Finals ended this past Wednesday for me, but I didn't get a break; I had a ball gown to make! A friend of mine from college is dating a boy who does Civil War reenacting, and this year she was to go with him to their Christmas Ball. She asked me to make her a dress for the event and of course I said yes. I've not had much experience at all with this time period but it's one that fascinates me. She wasn't looking for complete period accuracy, just a general impression, and she didn't want to fuss with a corset and all the underpinnings. So we went with Simplicity 2881, and a forest-green taffeta with cream-coloured cotton lace for trim.
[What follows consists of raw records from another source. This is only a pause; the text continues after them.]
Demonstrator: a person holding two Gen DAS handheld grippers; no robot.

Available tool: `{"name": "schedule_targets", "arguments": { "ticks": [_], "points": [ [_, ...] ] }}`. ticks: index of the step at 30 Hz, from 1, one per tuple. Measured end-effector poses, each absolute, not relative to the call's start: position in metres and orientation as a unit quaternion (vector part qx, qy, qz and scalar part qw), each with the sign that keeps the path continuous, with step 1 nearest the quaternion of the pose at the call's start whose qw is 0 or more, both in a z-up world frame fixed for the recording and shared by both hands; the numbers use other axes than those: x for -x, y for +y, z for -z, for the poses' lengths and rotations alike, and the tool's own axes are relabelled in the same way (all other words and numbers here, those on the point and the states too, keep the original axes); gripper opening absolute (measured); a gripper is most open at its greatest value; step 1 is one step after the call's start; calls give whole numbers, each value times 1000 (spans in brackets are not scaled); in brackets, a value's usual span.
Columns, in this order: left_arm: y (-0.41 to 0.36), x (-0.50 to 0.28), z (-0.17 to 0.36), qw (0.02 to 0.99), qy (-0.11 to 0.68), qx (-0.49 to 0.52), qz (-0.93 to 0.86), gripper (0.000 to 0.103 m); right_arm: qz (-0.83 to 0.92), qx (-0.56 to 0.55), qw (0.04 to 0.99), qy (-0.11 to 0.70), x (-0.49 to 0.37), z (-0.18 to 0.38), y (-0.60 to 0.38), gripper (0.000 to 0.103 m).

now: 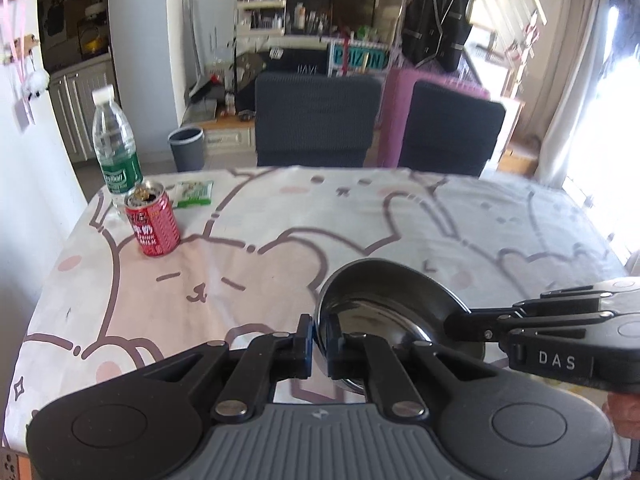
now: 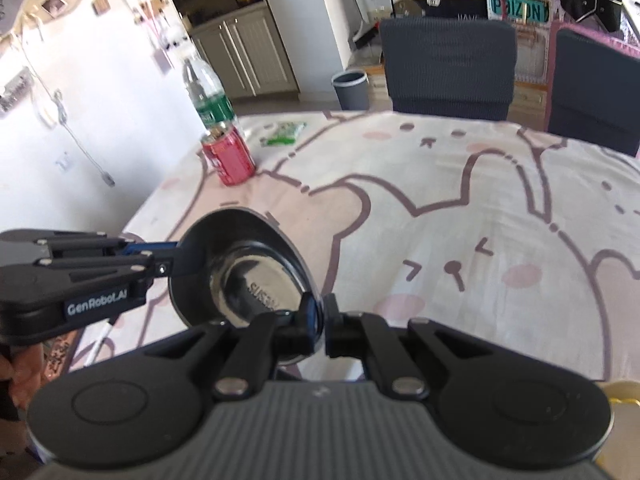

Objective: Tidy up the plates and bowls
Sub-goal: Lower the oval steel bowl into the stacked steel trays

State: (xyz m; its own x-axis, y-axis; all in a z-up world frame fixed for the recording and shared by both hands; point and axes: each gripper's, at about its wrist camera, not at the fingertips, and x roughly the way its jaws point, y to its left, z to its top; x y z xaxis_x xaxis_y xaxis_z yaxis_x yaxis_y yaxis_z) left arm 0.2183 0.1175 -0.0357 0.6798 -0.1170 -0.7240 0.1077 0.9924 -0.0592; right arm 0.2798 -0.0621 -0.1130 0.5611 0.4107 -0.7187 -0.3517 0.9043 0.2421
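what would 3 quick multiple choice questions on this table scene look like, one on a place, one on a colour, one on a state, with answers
1. Where does the water bottle stand?
A. right behind the red can
B. inside the metal bowl
C. on a chair seat

2. What colour is the bottle's label?
A. yellow
B. green
C. blue

3. How is the metal bowl held?
A. by the left gripper alone
B. by no gripper, it lies free on the cloth
C. by both, the left gripper and the right gripper, each shut on its rim

Answers:
1. A, the can partly hides the bottle's base near the table's far left corner.
2. B, a green band wraps its lower half.
3. C, each wrist view shows its own fingers pinching the rim and the other gripper clamped on another part of it.
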Motion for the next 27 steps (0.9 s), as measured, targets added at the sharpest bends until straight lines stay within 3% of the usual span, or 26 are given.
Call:
{"name": "schedule_targets", "arguments": {
  "ticks": [13, 27],
  "points": [
    [93, -152, 21, 926, 363, 38, 95, 8, -213, -59, 894, 390, -205, 88, -107, 5],
    [86, -171, 62, 895, 432, 34, 102, 6, -197, -49, 871, 447, -203, 127, -108, 5]
  ]
}}
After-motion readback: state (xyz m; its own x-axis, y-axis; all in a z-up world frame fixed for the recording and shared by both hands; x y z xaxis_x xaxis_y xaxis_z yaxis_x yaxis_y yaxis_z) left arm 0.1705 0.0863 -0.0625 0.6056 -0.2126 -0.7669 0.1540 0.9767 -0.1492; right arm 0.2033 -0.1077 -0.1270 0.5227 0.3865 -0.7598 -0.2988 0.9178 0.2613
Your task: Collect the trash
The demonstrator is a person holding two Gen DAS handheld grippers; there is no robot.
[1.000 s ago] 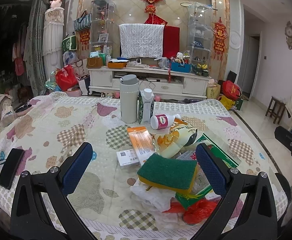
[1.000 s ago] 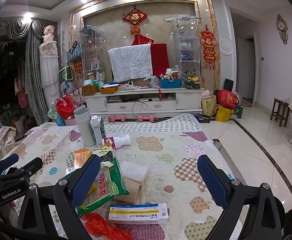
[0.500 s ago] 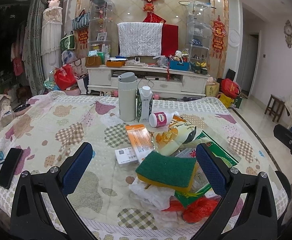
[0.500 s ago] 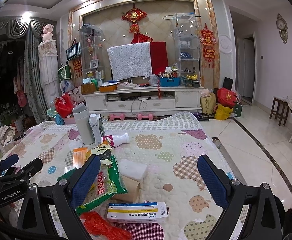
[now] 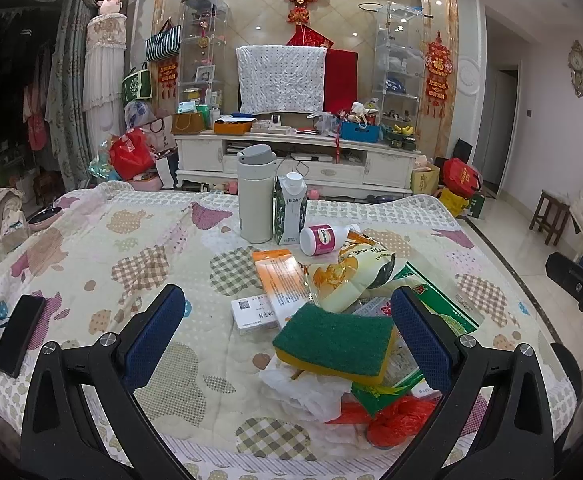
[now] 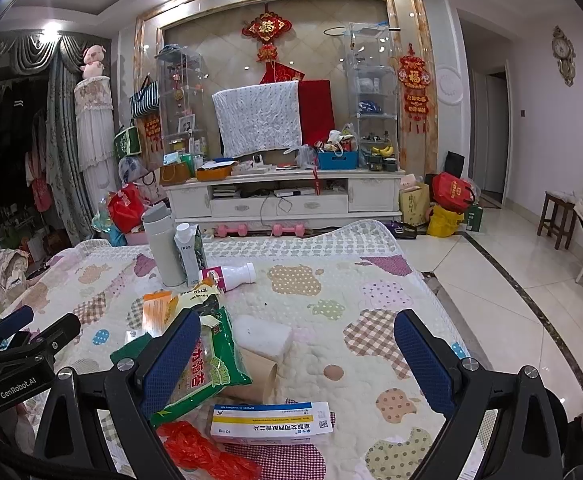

We bought the pattern and fabric several months ago and I did a preliminary fitting of the bodice last month, but I didn't have a chance to finish the gown until this past week. Which ended up meaning that I pulled an all-nighter to finish it. But finish it I did!
I didn't manage to get a good photo of her in the dress before she had to leave, but I hope to get some better eventually. In the mean time, here is the dress reclining in my armchair on its hanger. (The pink ribbons are the ties of the hoop petticoat I borrowed from the theatre's costume shop for her to wear with her gown!) We left off the skirt decorations from the pattern. I also learned how to gauge a skirt! It's so exciting to see a 60" width of fabric magically pull up into a 4" piece of waistband :) But oh, it takes a long time to stitch down!
I thought at first that the sleeves would be too fussy, but I ended up really liking them. This wide lace trimmed the sleeves and the neckline, and the narrow lace edged the bodice trim.
This is probably my favourite part of the dress - I love that deep point in the front of the bodice, the way the lace comes together in the front, and the double piping at the edge. The buttons are shell; I had them in my stash and put them on at the last minute, but I think they really pulled it all together.
On the whole I really liked this pattern, although I am still bemused by the cover image. Those of you who know more about this era, correct me if I'm wrong, but would not these short, puffed sleeves and the trim given in this pattern be acceptable only for an evening or dress gown? Why then would they show it in what looks like a cotton fabric? The print just seems so everyday to me, and combined with the skirt decorations and all the lace and beaded trim, it just seems wrong. But I liked the pattern made up as a ball gown!
This week I'm home again for a little while for Christmas break. I've got lots of knitting and sewing projects planned - I'm hoping to make a 19-teens corset, for one thing! - and I'm test-knitting a sweater pattern, so I'll be busy. But there's snow outside, warm cuddly cats inside, and the prospect of cookie baking and an expedition to find our Christmas tree this weekend! It's going to be a good break.